Berlin: Vorteile für Windräder bleiben

Berlin: Vorteile für Windräder bleiben

Mehr Biomasse für Bayern, mehr Windkraft an der Küste.

Bund und Länder haben sich bei der Reform der Ökostrom-Förderung, die am 1. August in Kraft treten und den Anstieg der Strompreise begrenzen soll, in einer Reihe von Punkten verständigt. Die Bundesregierung machte vor allem bei den Kürzungsplänen für Windstrom Abstriche, um im Bundesrat den Widerstand klein zu halten.

Wind an Land Eigentlich sollten jährlich 2500 Megawatt – das entspricht einer Leistung von zwei Atomkraftwerken – zugebaut werden dürfen, unabhängig davon, wie viele Windräder abgerissen werden. Da in den kommenden Jahren zunehmend bestehende alte Turbinen durch neue, leistungsstärkere Turbinen ersetzt werden, erreichten die Länder, dass dieses Volumen noch zusätzlich zum reinen Neubau von 2500 Megawatt gebaut werden können. Außerdem: An windschwachen Standorten soll etwas mehr an Hilfe gezahlt werden, als von Minister Sigmar Gabriel (SPD) bislang vorgesehen. Dies hilft vor allem Binnenländern wie Nordrhein-Westfalen, Rheinland-Pfalz oder Baden-Württemberg. Gabriel wollte den Ausbau mehr auf die guten Standorte im Norden konzentrieren.

Wind auf hoher See Hier wurde mehr Flexibilität vereinbart, um die Ausbauziele von 6500 Megawatt bis 2020 und 15 000 Megawatt bis 2030 zu erreichen. So sollen 1200 Megawatt an Projekten mehr beantragt und genehmigt werden dürfen, als die Zielwerte eigentlich erlauben. Hintergrund: Einige der milliardenschweren Vorhaben werden erfahrungsgemäß scheitern, die Zielwerte sollen aber dennoch geschafft werden. Nach bisherigem Plan durften jedoch keine neuen genehmigt werden, da so die 6500 Megawatt sozusagen überbucht würden. Dies soll jetzt möglich werden.

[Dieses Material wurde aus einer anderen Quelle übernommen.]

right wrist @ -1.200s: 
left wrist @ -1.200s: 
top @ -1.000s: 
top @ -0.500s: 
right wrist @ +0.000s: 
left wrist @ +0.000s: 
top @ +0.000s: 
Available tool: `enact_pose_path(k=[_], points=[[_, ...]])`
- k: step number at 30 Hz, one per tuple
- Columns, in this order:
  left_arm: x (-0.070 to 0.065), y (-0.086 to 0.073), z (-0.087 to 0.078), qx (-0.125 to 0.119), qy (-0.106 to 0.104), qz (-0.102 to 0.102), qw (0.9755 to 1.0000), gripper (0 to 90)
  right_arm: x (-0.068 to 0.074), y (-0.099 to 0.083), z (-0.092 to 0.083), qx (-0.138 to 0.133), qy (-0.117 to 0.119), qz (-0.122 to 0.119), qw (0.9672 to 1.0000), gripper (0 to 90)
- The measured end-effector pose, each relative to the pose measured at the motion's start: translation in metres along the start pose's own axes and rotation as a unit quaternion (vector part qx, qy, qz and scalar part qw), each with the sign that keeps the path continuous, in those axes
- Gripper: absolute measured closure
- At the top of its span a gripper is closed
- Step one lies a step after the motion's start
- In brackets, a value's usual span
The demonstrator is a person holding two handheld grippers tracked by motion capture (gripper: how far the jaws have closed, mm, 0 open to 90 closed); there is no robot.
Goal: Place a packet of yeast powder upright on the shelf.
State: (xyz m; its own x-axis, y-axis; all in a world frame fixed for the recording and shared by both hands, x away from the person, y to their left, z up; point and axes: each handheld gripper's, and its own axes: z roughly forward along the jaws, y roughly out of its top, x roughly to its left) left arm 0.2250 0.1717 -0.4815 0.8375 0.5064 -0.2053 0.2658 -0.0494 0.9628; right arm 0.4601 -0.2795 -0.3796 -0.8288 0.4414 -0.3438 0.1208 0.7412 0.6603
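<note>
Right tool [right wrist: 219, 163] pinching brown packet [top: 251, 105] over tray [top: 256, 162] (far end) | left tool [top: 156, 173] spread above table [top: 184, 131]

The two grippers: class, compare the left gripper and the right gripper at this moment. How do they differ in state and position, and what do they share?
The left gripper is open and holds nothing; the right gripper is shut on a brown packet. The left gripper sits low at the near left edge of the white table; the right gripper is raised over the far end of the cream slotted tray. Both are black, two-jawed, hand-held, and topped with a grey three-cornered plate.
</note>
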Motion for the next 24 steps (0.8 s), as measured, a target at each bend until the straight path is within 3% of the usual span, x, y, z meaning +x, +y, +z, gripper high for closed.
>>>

Biogas-Anlagen Bayern und Thüringen setzten durch, dass Erweiterungen und Modernisierungen von Biogas-Anlagen unter das bisherige, günstigere Fördersystem fallen. Erhalten bleibt nun auch ein Zuschlag auf den garantierten Abnahmepreis für Strom, wenn die Anlage zu Zeiten großer Stromnachfrage produziert. Gabriel hatte bei Biogas, das als vergleichsweise teure erneuerbare Energie gilt, besonders scharfe Einschnitte geplant. Der Ausbau neuer Anlagen soll auf 100 Megawatt pro Jahr begrenzt werden.

Stichtag Gescheitert sind die Länder mit ihrem Vorstoß, den Stichtag für das neue Förderregime auf das Jahresende zu schieben. Es bleibt vorerst dabei, dass nur bis zum 23. Januar 2014 genehmigte Ökostrom-Anlagen noch die alten, besseren Vergütungssätze erhalten. Die Länder kritisieren dass, weil teure, langfristig geplante Investitionen etwa in Windparks so entwertet würden. Allerdings ist wahrscheinlich, dass hier noch Änderungen folgen.

Industrierabatte Bislang sind etwa 2100 energieintensive Unternehmen von der Ökostrom-Umlage weitgehend befreit. Die EU-Kommission will diese Zahl um einige Hundert reduzieren, weil die Rabatte die deutschen gegenüber ausländischen Firmen bevorteilen. Gabriel ringt derzeit noch mit Brüssel um eine Lösung. Das Ergebnis soll bis zum Kabinettsbeschluss am 8. April noch eingearbeitet werden.